The war on drugs has been a war on Black people, with clear racial disparities in how whites and people of color are treated in the criminal justice system. Part of the problem has been the criminalization of marijuana, which has been used to arrest and jail a multitude of young Black and Latino men, even as white entrepreneurs are poised to make a killing in states that have legalized the substance.
Now, former U.S. Attorney General Eric Holder says it is ridiculous that marijuana is classified as a Schedule I substance like heroin — reserved for the most dangerous and highly abusive drugs which have no medical use. Of course, he is no longer in charge of the Justice Department and was in a position to do something about it, but better late than never.
“I certainly think it ought to be rescheduled,” Holder told PBS’ Frontline. “You know, we treat marijuana in the same way that we treat heroin now, and that clearly is not appropriate. So at a minimum, I think Congress needs to do that. Then I think we need to look at what happens in Colorado and what happens in Washington.”
Holder said that he had a “slow evolution” on the subject rather than a turning point, from his days as a judge when he dealt with mandatory minimum sentences and people being sent to prison for small amounts of drugs.
When he arrived at the Justice department, “I made a determination early on that we had to make some really fundamental shifts in the way in which we were approaching this whole struggle with drugs,” he said.
Now, Holder has veered in the direction of decriminalization.
“I think that certainly that ought to be a part of the conversation,” he told Frontline, calling for the country to view drugs as a public health matter. “You know, where do we want to be as a nation? Now, there’s certain drugs I just can’t see. It’s hard for me to imagine ever decriminalizing crack cocaine, drugs like that. But the whole question of should marijuana be decriminalized, I mean, that’s a conversation I think that we should engage in.”
Colorado, Washington, Alaska, Oregon and Washington, D.C., have legalized recreational marijuana use, and some states have decriminalized possession of small amounts of marijuana. While in office, Holder did signal an interest in a police change toward marijuana, and he testified in that regard before Congress in 2014. However, he did not act on this, drawing criticism from advocacy groups. While President Obama has stated he is “more than glad to work with Congress” on this issue, some argue the attorney general can unilaterally reschedule drugs such as marijuana.
“It’s nice to have Holder’s support for this sensible policy change, but it would have been a lot better if he’d exercised the power to get marijuana rescheduling done while he was still in office,” Tom Angell, chair of the advocacy group Marijuana Majority, told Nick Wing of the Huffington Post. “We know that Holder and President Obama are good friends, so I hope the former attorney general encourages his former boss and his successor Loretta Lynch to follow through during these final months of the administration and get the job done.”
Lynch, Holder’s replacement, has taken a different stance on marijuana.

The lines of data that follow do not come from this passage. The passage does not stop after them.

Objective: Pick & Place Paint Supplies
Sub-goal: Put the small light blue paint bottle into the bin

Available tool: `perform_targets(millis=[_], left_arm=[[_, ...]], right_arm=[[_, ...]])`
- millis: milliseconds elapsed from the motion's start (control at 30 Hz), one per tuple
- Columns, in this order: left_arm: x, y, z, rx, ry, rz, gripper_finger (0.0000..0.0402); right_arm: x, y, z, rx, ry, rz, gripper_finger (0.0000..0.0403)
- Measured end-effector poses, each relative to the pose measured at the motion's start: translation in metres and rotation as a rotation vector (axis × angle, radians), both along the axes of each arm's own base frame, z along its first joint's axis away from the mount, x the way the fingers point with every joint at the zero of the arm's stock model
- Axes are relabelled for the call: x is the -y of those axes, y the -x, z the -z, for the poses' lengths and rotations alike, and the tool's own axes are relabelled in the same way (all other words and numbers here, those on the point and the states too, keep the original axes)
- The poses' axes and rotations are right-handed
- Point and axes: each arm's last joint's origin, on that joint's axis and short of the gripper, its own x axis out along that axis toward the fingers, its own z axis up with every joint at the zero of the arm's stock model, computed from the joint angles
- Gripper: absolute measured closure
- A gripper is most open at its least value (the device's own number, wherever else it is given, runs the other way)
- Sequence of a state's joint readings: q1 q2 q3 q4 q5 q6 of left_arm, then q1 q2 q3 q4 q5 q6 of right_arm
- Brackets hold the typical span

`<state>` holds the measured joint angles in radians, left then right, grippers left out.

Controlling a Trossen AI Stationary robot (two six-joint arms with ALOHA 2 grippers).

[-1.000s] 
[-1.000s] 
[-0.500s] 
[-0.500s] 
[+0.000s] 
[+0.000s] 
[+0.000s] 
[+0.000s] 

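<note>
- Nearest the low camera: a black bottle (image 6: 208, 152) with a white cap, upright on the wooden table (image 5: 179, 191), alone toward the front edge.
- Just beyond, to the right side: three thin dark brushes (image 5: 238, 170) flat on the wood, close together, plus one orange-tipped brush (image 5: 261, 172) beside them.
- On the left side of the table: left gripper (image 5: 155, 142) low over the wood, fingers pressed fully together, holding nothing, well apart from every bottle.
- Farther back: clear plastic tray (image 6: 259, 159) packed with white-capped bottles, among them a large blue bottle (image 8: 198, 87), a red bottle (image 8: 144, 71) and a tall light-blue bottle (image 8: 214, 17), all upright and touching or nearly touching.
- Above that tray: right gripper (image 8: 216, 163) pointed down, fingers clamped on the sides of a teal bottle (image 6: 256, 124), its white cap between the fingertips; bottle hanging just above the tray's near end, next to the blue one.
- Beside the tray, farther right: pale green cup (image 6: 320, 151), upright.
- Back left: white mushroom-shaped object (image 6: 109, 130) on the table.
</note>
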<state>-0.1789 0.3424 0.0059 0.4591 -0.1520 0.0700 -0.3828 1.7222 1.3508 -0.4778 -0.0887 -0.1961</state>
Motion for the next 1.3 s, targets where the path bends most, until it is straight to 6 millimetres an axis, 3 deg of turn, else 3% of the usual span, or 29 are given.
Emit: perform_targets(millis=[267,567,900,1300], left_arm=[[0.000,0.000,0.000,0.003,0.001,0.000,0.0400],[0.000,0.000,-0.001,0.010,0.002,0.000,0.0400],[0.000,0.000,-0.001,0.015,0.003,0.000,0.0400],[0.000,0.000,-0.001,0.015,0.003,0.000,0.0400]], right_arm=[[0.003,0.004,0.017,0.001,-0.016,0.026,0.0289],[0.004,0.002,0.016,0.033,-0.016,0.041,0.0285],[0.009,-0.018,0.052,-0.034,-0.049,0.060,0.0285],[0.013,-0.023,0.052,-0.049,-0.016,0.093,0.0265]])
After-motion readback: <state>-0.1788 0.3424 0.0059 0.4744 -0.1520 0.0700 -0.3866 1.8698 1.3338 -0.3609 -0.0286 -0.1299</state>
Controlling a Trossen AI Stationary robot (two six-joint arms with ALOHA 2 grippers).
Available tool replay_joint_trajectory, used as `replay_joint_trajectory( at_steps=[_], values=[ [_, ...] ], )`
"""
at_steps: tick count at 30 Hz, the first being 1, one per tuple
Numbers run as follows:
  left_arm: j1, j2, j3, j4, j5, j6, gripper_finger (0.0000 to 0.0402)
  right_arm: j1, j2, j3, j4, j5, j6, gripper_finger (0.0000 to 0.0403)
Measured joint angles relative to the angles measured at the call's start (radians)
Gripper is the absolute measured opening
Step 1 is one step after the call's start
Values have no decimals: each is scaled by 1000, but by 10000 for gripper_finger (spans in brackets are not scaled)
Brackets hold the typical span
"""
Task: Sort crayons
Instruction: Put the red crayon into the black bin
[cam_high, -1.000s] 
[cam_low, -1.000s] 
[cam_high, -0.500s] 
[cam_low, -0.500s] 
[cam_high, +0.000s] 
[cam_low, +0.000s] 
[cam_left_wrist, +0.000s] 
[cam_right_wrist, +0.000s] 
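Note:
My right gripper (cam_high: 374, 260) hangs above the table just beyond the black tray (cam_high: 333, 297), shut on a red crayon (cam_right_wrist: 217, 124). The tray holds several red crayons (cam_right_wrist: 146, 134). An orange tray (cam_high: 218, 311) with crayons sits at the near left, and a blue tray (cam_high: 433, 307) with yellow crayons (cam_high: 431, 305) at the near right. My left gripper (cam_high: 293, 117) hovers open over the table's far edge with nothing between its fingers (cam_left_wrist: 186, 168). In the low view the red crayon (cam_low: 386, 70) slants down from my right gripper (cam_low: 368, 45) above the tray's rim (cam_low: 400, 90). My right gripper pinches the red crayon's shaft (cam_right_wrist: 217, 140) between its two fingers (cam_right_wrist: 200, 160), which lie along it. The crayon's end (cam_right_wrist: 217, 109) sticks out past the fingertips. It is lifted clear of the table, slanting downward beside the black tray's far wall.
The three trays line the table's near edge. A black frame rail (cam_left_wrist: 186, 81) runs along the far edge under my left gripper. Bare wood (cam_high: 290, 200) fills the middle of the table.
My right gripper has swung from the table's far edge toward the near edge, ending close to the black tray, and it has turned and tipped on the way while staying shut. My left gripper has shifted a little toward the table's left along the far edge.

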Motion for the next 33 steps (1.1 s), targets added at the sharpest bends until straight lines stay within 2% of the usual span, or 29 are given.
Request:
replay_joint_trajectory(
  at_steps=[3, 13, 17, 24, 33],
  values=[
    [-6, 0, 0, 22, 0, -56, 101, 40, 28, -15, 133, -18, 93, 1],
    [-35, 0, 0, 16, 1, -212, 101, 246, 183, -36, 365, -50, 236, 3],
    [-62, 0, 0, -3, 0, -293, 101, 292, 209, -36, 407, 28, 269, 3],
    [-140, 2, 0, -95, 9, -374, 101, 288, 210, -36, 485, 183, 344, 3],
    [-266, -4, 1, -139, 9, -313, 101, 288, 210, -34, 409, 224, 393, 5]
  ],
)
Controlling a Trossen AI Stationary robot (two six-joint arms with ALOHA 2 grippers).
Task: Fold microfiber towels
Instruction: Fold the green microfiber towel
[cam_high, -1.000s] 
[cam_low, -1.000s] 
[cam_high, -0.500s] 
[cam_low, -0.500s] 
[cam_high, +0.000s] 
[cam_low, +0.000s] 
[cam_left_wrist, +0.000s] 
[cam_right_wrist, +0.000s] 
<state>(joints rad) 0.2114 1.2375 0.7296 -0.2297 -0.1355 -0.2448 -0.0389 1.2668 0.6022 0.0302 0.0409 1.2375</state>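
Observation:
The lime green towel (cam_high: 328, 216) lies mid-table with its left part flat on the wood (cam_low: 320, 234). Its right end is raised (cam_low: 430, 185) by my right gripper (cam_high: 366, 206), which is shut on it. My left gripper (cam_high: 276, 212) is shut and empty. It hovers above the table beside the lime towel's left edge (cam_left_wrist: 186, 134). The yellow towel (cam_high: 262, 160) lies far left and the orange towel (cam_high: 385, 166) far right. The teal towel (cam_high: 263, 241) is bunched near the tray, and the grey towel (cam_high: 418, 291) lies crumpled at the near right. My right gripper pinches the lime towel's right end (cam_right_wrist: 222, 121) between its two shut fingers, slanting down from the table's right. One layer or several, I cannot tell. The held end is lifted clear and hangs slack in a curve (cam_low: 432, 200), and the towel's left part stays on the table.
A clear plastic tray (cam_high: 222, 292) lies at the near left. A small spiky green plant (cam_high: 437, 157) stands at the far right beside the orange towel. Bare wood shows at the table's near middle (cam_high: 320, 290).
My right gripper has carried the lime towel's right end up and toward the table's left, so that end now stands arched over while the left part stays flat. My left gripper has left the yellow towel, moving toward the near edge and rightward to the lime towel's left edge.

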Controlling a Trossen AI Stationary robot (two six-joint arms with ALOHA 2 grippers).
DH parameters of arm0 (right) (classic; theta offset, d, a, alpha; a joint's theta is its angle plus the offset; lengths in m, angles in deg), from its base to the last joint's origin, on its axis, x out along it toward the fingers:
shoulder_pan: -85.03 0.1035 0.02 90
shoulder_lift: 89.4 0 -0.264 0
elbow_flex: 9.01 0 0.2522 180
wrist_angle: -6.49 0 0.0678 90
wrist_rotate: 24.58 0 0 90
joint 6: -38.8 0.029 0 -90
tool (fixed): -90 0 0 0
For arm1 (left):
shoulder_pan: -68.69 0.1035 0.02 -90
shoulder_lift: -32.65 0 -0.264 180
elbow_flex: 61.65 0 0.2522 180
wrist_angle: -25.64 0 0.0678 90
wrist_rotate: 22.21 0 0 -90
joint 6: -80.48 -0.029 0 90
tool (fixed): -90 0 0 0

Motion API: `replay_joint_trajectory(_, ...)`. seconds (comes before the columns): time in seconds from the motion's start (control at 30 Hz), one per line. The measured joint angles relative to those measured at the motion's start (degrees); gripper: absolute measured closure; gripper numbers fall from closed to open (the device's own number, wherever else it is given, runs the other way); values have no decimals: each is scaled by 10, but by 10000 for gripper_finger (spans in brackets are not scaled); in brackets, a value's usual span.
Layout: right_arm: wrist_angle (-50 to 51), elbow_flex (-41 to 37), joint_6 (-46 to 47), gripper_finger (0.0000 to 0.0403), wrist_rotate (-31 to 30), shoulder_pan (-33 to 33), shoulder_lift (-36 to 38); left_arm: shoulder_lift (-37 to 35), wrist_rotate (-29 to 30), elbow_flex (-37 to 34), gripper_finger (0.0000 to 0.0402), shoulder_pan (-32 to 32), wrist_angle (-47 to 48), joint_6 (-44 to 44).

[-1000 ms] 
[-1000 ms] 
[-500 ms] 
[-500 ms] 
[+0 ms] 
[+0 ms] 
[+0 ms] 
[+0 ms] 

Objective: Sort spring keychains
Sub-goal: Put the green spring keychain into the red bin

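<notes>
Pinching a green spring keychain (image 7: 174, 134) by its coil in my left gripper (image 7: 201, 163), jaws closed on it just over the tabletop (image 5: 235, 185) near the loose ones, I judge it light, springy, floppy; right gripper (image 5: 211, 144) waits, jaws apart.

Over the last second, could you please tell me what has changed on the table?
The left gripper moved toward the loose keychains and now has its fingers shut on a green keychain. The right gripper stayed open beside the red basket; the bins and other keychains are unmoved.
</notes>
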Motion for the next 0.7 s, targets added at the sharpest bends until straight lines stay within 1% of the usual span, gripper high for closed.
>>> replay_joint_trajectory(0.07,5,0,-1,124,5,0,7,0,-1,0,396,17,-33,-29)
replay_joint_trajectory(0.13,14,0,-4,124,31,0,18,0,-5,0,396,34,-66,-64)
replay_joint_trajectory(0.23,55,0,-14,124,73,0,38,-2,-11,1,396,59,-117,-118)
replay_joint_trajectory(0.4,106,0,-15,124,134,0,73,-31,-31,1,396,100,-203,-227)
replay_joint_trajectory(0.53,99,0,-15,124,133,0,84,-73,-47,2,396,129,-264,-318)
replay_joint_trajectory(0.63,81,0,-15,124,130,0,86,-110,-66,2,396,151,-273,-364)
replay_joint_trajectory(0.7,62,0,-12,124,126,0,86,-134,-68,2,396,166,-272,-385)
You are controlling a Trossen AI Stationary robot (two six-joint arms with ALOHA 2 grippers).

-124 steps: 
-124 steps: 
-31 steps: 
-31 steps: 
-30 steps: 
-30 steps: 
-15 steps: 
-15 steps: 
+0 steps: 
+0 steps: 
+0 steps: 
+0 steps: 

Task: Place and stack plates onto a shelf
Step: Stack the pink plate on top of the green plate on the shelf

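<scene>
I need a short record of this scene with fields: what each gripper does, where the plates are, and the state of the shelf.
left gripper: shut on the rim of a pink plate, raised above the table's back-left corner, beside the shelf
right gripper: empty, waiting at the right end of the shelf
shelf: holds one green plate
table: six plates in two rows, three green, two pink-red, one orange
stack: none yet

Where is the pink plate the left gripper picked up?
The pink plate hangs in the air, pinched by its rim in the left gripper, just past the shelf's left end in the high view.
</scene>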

“I can tell you that not only do I not support legalization of marijuana, it is not the position of the Department of Justice currently to support the legalization, nor would it be the position should I become confirmed as attorney general,” she said at her confirmation hearing last year, as reported by the International Business Times.
On the marijuana.com blog, Angell noted that moving weed from Schedule I to the less restrictive Schedule III or lower would lead to a number of positive changes, such as expanding opportunities for medical research, protecting federal employees who use marijuana from being fired, and allowing federal tax deductions for marijuana businesses in states where pot is legal. And such a move could lead to other reforms, as it would send a strong signal to the states that the federal government has begun to address the past mistakes of a flawed policy.
As the debate continues, Black people remain behind bars. The damage of misguided, race-driven drug policy has been great for Black communities, who are not the primary consumers of these substances. As the Huffington Post reported in 2013, white people are far more likely to take illicit drugs such as cocaine, marijuana and LSD. Yet, Blacks are far more likely to land in prison, as the police target the Black community and not the neighborhoods where white folks live.
While 10 percent of Blacks and Latinos have used cocaine, 20 percent of whites have done so, and even more whites have tried marijuana, hallucinogens, pain relievers such as OxyContin, and stimulants like methamphetamine. Crack use is only slightly higher among Blacks than whites. However, Blacks are arrested for drugs at a rate triple that of whites, according to Human Rights Watch in 2009. Further, according to the Bureau of Justice Statistics, of the 225,242 people serving state prison time for drug offenses in 2011, 45 percent were Black and 30 percent were white.